Minhas postagens no blog costumam ser relatos de apenas um dia, pois como sou o responsável de publicar na segunda-feira, abro a semana da turma por aqui. Dessa vez vai ser diferente e eu farei uma retrospectiva dos meus últimos dias no jornal impresso, que foram sensacionais.
Confesso que o jornal em papel nunca me encheu os olhos, mas então o Programa Correio de Futuro apareceu como uma ótima oportunidade de experiência, devido ao acompanhamento dado à turma e pela duração das atividades. O período de três meses parecia ideal pra mim, caso realmente não gostasse a rotina da redação. Mas quer saber? Descobri que vai ser pouco.
Na semana passada, como falei na minha postagem anterior, comecei com o pé direito, já na editoria que eu mais gosto. Até matéria eu assinei!
No segundo dia, fiquei encarregado de cobrir o enterro de quatro vítimas dos deslizamentos que aconteceram na localidade do Marotinho. Logo eu, que nunca tinha ido a um enterro. Mas aceitei o desafio numa boa, e sem ainda saber direito qual era a pauta, fui com a jornalista Priscila Natividade direto ao IML. Caixões à vista! Era ruim estar diante daqueles corpos, mas a apuração precisava ser feita. De lá, seguimos para o cemitério, em Brotas. Havia uma multidão e a comoção era muito grande. Tive que saber lidar com isso para conseguir as informações que precisava, afinal, também me sensibilizava com o ocorrido. Eu e Priscila fizemos uma boa dupla e conseguimos desenvolver um bom trabalho. As lágrimas ficaram pra o final, quando o amigo de Jonathan, 12, chorava desesperado vendo o seu amigo ser enterrado.

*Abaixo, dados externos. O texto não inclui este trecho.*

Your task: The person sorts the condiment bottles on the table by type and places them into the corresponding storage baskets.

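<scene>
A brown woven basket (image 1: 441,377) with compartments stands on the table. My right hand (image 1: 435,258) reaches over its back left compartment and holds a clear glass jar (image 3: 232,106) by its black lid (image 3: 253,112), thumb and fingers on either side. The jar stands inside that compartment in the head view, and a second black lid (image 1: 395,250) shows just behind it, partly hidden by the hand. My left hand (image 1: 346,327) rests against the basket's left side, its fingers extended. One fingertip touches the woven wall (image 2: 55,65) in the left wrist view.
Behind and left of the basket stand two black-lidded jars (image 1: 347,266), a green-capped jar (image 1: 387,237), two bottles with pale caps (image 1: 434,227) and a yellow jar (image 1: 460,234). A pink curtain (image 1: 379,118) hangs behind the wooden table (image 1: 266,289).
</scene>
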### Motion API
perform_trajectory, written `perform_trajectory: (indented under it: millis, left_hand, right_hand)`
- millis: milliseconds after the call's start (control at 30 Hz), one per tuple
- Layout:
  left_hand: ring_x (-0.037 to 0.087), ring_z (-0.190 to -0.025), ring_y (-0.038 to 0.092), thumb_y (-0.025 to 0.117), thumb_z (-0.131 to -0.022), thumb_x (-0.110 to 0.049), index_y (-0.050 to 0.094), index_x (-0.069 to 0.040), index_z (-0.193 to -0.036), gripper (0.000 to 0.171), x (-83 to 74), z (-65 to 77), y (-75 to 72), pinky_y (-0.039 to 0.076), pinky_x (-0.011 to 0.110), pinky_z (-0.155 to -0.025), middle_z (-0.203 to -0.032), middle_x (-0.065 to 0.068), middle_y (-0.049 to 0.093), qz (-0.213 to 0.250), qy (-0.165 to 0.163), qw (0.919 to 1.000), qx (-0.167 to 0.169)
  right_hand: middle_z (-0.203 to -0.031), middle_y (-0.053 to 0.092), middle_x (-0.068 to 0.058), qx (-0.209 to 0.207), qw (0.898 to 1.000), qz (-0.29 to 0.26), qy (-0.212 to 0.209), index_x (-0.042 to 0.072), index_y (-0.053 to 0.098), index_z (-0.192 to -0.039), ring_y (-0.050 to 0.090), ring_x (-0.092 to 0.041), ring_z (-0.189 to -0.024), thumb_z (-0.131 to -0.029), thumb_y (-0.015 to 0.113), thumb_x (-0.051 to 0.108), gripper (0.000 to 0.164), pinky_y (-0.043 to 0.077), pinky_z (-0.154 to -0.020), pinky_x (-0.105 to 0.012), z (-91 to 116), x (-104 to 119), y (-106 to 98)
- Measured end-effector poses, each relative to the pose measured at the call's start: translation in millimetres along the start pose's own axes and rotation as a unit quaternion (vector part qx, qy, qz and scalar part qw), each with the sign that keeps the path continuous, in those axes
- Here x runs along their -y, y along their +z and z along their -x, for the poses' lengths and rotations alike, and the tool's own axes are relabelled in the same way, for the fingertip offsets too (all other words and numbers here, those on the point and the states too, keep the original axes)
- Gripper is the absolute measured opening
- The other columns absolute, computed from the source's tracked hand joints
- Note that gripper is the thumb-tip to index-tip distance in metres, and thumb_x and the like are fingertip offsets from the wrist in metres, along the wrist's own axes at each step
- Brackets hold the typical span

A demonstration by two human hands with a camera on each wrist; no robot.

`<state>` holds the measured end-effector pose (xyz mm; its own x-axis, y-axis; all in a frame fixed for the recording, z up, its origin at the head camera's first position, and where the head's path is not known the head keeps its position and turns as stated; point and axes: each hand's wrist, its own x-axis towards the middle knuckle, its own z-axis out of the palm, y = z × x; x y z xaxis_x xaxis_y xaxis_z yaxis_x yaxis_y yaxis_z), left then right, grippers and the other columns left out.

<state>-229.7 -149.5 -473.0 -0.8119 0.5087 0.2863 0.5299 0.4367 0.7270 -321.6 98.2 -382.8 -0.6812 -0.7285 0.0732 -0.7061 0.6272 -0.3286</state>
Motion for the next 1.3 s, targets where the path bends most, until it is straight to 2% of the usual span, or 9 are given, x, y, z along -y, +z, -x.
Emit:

Na quarta-feira, o clima foi mais leve. Pude ficar na editoria de Economia e ajudei na elaboração de uma das várias matérias de Imposto de Renda. E se reclamar vai ter mais! Minha parceira novamente foi Priscila, que estava na sua editoria original, já que a terça-feira foi um dia em que ela foi emprestada à Cidade. Novamente foi tudo ótimo. Consegui bons personagens, entrevistei-os, falei com a Receita Federal e pude sugerir outras fontes. Foi impressionante perceber que com apenas uma boa lista de contatos e um telefone, podemos escrever uma matéria esclarecedora.
No meu último dia de rodízio no impresso. saí com o colega Diogo Costa pra cobrir um caso policial. Senti falta de uma maior pré-apuração da redação pra saber se realmente era necessário o envio de uma equipe até o local. Mas a pressão de não ser furado torna a decisão compreensível. E o que pra mim tinha sido o super assalto, era apenas mais um, como outros que vemos todos os dias na capital baiana. O interessante foi perceber as diferenças entre a nossa versão apurada e a da polícia que, parecia não saber tão bem quanto nós, o que tinha ocorrido.
Como previsto na última segunda-feira, me encantei! Hoje estive de volta ao aquário e posso garantir que me sinto menos pressionado. Completei o primeiro rodízio por inteiro e tenho mais segurança pra fazer as atividades solicitadas. Que venham os próximos desafios!